> **PROMPT**
Give the lines below again exactly, starting with the line that holds "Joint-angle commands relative" and going on through the line that holds "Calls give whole".

[Start of Attachment]

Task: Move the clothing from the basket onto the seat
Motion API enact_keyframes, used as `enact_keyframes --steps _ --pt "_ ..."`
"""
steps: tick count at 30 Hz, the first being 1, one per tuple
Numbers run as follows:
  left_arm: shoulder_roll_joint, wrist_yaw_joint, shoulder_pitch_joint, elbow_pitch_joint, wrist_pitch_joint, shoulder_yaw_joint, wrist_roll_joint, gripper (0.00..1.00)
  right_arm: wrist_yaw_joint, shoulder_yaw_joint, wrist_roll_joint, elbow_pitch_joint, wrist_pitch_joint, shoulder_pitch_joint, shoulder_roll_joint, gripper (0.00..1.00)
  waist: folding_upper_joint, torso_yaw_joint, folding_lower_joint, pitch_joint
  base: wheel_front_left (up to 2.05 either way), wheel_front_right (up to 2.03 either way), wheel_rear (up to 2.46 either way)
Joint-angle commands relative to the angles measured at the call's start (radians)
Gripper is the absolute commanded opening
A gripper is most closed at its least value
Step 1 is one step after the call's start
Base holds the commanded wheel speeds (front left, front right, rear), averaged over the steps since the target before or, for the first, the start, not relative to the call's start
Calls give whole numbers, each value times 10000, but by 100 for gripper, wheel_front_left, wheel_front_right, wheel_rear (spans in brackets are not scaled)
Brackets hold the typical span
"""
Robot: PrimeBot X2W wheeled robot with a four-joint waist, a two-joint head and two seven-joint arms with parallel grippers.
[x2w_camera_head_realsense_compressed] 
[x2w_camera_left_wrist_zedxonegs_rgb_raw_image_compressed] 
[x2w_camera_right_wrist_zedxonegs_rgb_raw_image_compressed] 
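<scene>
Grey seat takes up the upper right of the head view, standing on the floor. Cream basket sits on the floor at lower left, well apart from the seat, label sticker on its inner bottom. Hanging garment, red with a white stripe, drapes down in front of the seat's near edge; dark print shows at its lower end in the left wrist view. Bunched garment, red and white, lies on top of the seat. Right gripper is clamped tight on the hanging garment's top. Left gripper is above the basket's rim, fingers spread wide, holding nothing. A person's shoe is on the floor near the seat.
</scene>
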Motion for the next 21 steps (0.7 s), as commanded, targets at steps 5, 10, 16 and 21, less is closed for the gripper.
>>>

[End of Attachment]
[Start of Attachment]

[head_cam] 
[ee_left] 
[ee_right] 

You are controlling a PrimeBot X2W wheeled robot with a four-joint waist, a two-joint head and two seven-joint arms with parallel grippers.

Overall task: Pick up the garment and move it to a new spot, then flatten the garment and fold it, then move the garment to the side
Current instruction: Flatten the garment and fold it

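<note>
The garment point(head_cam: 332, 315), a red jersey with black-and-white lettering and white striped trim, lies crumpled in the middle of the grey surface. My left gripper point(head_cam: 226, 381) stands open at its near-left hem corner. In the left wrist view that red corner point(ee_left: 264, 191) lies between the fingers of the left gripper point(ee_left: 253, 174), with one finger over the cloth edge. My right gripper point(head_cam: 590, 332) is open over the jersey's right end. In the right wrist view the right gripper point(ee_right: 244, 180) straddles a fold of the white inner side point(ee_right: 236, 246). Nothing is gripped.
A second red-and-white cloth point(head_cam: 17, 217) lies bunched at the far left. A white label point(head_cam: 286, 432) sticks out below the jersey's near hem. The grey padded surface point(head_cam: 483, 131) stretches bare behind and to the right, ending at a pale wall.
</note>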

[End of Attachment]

> **REPLY TO THE TASK**
Joint-angle commands relative to the angles measured at the call's start (radians)
Gripper is the absolute commanded opening
A gripper is most closed at its least value
Step 1 is one step after the call's start
Base holds the commanded wheel speeds (front left, front right, rear), averaged over the steps since the target before or, for the first, the start, not relative to the call's start
Calls give whole numbers, each value times 10000, but by 100 for gripper, wheel_front_left, wheel_front_right, wheel_rear (spans in brackets are not scaled)

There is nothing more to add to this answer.